Transcribe the listing below exactly, leaving out each image.

====

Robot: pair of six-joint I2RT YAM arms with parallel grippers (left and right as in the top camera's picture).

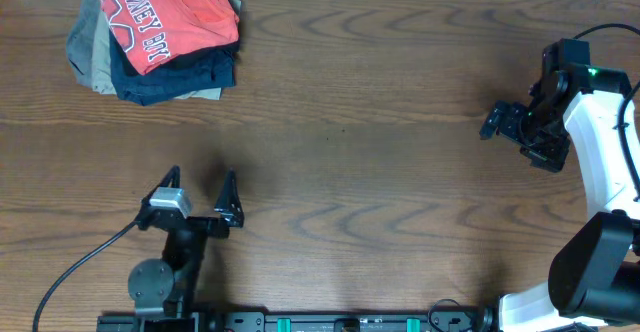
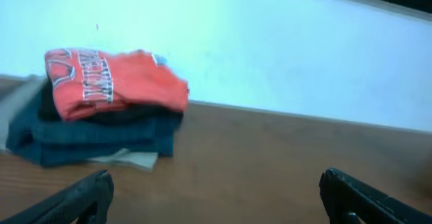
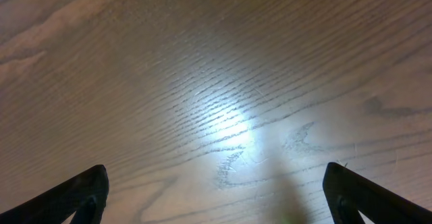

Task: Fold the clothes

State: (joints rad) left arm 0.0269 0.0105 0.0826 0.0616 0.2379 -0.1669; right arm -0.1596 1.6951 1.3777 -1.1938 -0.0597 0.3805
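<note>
while left pincer point(image 1: 202, 172) gapes, clothes point(image 1: 165, 17), seemingly folded, beyond

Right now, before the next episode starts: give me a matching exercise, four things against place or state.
Things:
1. coral-red T-shirt
2. navy garment
3. left gripper
4. right gripper

Place or state:
A. open, over bare wood on the right side of the table
B. folded, topmost, far-left corner
C. open, near edge, left of centre
D. folded, directly beneath the red shirt

Pairs: 1-B, 2-D, 3-C, 4-A
</note>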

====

• _SOLUTION FOR THIS EXERCISE_
Robot: pair of six-joint I2RT YAM arms with parallel grippers (left and right as in the top camera's picture).


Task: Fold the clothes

State: (joints rad) left arm 0.0269 0.0105 0.0826 0.0616 0.2379 -0.1669; right arm -0.1596 1.6951 1.3777 -1.1938 -0.0597 0.3805
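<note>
while left pincer point(image 1: 202, 172) gapes, clothes point(image 1: 165, 17), seemingly folded, beyond

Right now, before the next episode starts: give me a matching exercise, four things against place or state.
Things:
1. coral-red T-shirt
2. navy garment
3. left gripper
4. right gripper

Place or state:
A. open, over bare wood on the right side of the table
B. folded, topmost, far-left corner
C. open, near edge, left of centre
D. folded, directly beneath the red shirt

Pairs: 1-B, 2-D, 3-C, 4-A
</note>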

The response is now finished.